§ **Exercise description**: Exact retyping of the data: please keep every word and drop each picture.

*** Opening Dataset content ***

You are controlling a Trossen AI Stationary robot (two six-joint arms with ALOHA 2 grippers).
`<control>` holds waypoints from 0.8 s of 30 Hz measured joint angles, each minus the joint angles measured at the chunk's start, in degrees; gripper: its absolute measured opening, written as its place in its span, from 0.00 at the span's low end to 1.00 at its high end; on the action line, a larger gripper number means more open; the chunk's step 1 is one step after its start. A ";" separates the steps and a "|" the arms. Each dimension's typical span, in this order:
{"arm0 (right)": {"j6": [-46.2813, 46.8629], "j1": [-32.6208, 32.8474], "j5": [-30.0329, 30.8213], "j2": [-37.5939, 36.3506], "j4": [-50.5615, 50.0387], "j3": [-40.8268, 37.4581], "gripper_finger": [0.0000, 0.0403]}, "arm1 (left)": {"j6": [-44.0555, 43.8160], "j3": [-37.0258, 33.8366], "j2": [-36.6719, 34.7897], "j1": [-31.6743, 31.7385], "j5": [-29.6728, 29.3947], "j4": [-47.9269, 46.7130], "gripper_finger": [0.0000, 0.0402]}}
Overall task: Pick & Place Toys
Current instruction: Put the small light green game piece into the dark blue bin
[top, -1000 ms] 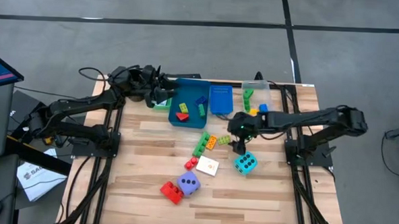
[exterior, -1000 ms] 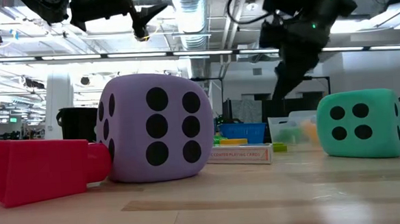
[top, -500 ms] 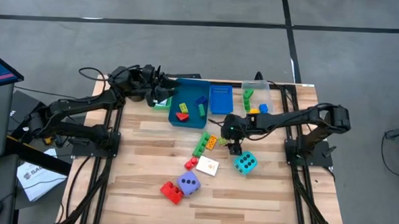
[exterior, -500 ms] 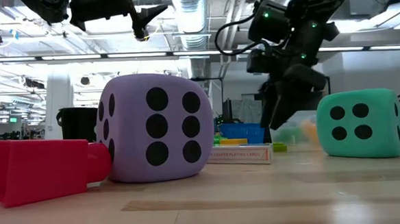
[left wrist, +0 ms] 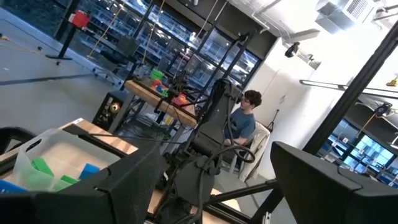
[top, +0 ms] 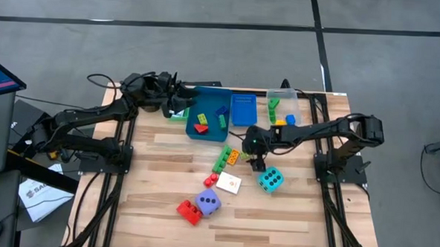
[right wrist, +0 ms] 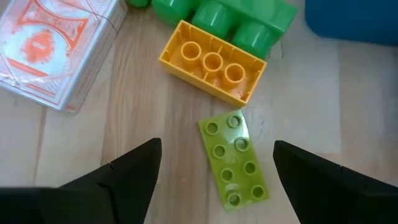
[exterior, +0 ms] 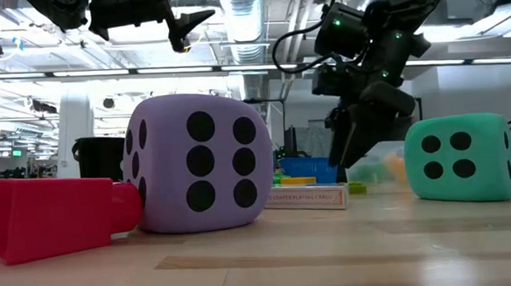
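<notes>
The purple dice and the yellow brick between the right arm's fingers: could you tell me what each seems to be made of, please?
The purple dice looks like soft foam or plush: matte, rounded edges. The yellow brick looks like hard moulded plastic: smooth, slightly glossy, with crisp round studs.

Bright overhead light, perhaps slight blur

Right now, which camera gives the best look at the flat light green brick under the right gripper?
The right wrist view: the flat light green brick fills the middle, studs countable, between the open right gripper. The high view shows only a speck; the low and left wrist views don't show it.
</notes>
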 joint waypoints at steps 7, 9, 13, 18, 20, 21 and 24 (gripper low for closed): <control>-0.74 -1.88 -1.96 0.00 -0.25 0.01 0.76 | 0.00 0.01 0.00 -0.01 0.04 -0.33 0.75; -0.74 -2.81 -3.89 0.00 -0.28 0.00 0.76 | 0.00 0.00 0.00 0.00 0.21 -0.32 0.75; -0.74 -3.92 -4.23 0.00 -0.35 -0.01 0.76 | 0.00 0.00 0.00 0.00 0.21 -0.32 0.75; -1.02 -5.77 -7.99 0.62 -0.19 0.01 0.75 | 0.00 0.00 0.00 0.00 0.19 -0.32 0.75; -0.48 -6.12 -9.41 2.09 0.03 0.03 0.74 | 0.00 0.00 0.00 -0.01 0.17 -0.32 0.75; -0.22 -6.16 -9.51 2.14 -0.92 -0.20 0.74 | 0.00 0.00 0.00 0.00 0.17 -0.32 0.75; 0.31 -6.11 -10.12 2.97 1.86 0.09 0.73 | 0.00 0.00 0.00 -0.02 0.17 -0.32 0.75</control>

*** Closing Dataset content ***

§ **Answer to this exercise**:
You are controlling a Trossen AI Stationary robot (two six-joint arms with ALOHA 2 grippers).
`<control>` holds waypoints from 0.8 s of 30 Hz measured joint angles, each minus the joint angles measured at the chunk's start, in degrees; gripper: its absolute measured opening, written as its place in its span, from 0.00 at the span's low end to 1.00 at its high end; on the action line, a larger gripper number means more open; the chunk's step 1 is one step after its start. A ";" separates the steps and a "|" the arms. Each dimension's typical span, in this order:
{"arm0 (right)": {"j6": [-46.2813, 46.8629], "j1": [-32.6208, 32.8474], "j5": [-30.0329, 30.8213], "j2": [-37.5939, 36.3506], "j4": [-50.5615, 50.0387], "j3": [-40.8268, 37.4581], "gripper_finger": [0.0000, 0.0403]}, "arm1 (left)": {"j6": [-44.0555, 43.8160], "j3": [-37.0258, 33.8366], "j2": [-36.6719, 34.7897], "j1": [-31.6743, 31.7385], "j5": [-29.6728, 29.3947], "j4": [-47.9269, 46.7130], "gripper_finger": [0.0000, 0.0402]}}
Overall task: Pick & Place Toys
Current instruction: Put the small light green game piece into the dark blue bin
[top, -1000 ms] 
[exterior, -1000 ms] 
[top, -500 ms] 
[exterior, -500 ms] 
[left wrist, +0 ms] 
[top, +0 ms] 
[right wrist, +0 ms] 
[exterior, +0 ms] 
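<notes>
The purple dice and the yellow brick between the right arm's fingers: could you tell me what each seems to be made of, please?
The purple dice looks like soft foam or plush: matte, rounded edges. The yellow brick looks like hard moulded plastic: smooth, slightly glossy, with crisp round studs.

Bright overhead light, perhaps slight blur

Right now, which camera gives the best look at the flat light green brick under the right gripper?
The right wrist view: the flat light green brick fills the middle, studs countable, between the open right gripper. The high view shows only a speck; the low and left wrist views don't show it.
</notes>
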 joint waypoints at steps 7, 9, 13, 18, 20, 21 and 24 (gripper low for closed): <control>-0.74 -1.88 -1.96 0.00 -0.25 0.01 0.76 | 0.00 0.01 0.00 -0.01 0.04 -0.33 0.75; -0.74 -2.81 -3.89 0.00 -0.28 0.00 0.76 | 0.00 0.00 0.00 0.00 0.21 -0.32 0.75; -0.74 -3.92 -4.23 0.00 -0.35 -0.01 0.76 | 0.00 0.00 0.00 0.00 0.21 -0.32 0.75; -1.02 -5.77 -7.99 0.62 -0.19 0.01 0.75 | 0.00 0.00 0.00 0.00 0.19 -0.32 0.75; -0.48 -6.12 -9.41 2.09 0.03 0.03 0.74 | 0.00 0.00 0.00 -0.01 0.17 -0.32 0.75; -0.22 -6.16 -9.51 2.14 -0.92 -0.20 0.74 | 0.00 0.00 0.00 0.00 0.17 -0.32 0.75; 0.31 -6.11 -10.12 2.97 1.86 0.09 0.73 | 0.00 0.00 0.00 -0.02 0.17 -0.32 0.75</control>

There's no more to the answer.